- _Goal of the exercise_
Every line holding the string "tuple" is to be copied from the entries below.

- _Materials provided_
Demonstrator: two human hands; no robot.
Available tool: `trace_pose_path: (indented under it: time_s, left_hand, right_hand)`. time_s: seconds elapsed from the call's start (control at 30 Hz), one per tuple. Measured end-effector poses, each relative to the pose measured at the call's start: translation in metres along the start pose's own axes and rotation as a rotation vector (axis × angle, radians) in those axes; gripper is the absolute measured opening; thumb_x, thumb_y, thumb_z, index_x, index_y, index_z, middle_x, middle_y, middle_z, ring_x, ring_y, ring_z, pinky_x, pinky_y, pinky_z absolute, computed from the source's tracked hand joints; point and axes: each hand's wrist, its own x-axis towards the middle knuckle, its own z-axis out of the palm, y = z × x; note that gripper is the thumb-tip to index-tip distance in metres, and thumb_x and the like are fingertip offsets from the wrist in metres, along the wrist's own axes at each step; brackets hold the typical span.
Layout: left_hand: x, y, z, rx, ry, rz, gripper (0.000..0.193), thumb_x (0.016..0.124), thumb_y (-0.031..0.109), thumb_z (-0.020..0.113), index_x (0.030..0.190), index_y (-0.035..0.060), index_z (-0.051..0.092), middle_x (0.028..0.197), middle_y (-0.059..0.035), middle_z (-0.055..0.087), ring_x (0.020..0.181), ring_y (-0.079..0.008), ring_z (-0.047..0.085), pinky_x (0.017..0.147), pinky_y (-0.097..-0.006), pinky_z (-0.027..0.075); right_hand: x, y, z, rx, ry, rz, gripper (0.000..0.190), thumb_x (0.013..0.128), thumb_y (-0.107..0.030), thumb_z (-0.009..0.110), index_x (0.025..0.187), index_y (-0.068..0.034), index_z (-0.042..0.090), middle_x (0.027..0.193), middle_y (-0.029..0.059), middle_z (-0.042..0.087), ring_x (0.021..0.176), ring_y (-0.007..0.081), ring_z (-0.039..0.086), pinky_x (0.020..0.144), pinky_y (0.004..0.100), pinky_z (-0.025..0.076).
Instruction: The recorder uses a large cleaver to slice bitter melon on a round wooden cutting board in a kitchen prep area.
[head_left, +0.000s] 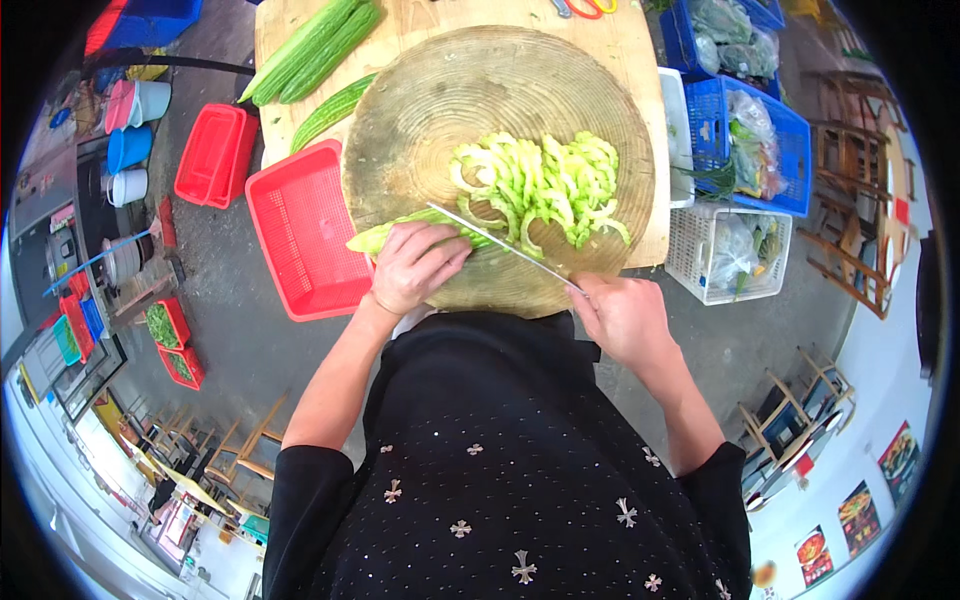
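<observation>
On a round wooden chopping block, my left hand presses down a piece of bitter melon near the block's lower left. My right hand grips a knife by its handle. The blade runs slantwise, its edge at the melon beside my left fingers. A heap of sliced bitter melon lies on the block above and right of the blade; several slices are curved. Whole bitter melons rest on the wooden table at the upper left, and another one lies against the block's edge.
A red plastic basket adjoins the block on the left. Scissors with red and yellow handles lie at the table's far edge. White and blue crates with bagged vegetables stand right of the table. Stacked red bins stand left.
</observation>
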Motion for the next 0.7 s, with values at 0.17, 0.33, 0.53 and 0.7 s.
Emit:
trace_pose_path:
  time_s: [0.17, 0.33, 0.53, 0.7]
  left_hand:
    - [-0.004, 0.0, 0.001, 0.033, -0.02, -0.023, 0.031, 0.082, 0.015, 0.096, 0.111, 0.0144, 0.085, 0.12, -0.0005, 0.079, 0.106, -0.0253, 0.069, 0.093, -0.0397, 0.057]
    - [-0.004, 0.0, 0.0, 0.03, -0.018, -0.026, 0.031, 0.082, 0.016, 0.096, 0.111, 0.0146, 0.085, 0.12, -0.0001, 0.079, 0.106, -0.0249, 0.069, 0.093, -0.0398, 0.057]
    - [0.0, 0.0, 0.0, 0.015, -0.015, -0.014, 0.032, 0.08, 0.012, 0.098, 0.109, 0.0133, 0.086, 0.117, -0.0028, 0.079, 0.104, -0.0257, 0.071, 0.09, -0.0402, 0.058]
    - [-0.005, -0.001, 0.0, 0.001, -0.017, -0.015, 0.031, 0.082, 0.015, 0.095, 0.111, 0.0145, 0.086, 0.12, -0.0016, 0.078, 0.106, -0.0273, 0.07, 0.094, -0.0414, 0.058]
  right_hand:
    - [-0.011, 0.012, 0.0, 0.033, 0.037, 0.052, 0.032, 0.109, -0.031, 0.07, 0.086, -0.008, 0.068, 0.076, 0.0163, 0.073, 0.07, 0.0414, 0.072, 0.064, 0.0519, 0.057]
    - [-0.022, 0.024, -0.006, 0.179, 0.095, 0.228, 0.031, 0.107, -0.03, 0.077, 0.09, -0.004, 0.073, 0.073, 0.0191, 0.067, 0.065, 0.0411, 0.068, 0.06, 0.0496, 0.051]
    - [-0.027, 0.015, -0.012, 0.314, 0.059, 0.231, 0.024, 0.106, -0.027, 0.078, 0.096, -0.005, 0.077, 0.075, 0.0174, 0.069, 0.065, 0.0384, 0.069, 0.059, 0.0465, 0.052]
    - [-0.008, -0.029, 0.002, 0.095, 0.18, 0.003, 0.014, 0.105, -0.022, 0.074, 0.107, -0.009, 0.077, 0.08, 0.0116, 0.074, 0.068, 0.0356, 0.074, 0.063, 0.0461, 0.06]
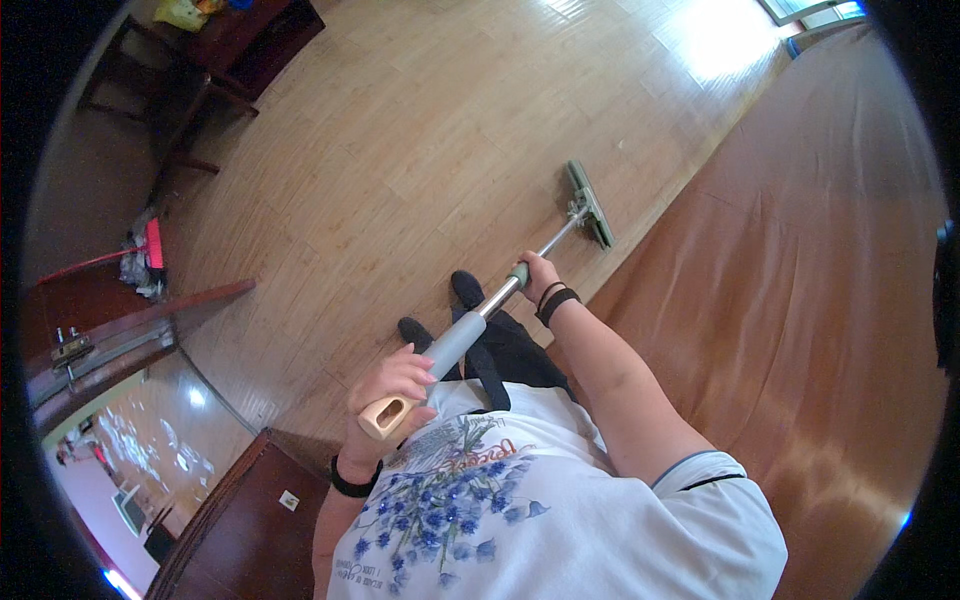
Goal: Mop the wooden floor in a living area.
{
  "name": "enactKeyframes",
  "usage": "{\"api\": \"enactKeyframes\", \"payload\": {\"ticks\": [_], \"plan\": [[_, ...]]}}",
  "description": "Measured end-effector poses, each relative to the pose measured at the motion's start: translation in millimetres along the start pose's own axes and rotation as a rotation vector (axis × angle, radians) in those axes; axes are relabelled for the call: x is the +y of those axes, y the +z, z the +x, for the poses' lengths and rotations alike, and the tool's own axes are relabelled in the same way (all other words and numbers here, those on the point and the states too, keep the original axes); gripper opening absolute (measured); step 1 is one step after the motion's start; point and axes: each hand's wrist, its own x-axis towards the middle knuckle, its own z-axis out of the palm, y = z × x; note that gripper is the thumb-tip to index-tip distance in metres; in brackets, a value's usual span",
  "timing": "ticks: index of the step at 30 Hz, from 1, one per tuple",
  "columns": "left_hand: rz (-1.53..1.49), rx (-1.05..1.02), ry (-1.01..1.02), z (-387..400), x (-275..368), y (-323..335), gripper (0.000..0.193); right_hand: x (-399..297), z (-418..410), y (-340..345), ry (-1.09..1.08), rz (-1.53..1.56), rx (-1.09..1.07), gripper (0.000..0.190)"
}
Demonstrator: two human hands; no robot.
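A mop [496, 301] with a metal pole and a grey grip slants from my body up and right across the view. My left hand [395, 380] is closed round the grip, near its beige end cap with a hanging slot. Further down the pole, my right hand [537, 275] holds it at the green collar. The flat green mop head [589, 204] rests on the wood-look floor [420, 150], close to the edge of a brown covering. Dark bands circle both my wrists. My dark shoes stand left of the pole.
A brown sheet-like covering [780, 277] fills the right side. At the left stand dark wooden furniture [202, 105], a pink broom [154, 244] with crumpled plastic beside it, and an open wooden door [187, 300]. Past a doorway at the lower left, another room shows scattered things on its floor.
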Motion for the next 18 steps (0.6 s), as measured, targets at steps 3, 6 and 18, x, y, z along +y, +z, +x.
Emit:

- _The completed task_
Available tool: `trace_pose_path: (indented under it: time_s, left_hand, right_hand)`. time_s: seconds elapsed from the call's start (control at 30 Hz), one per tuple. Measured end-effector poses, each relative to the pose measured at the call's start: translation in metres along the start pose's own axes and rotation as a rotation vector (axis × angle, radians) in those axes; gripper is the absolute measured opening; thumb_x, thumb_y, thumb_z, index_x, index_y, index_z, middle_x, middle_y, middle_z, ring_x, ring_y, ring_z, pinky_x, pinky_y, pinky_z absolute, computed from the source's tracked hand joints; point and axes: each hand's wrist, its own x-axis towards the middle knuckle, its own z-axis out of the palm, y = z × x; note that gripper is the thumb-tip to index-tip distance in metres, and thumb_x and the like are fingertip offsets from the wrist in metres, along the wrist's own axes at each step; brackets hold the typical span.
  "timing": "ticks: index of the step at 30 Hz, from 1, one per tuple",

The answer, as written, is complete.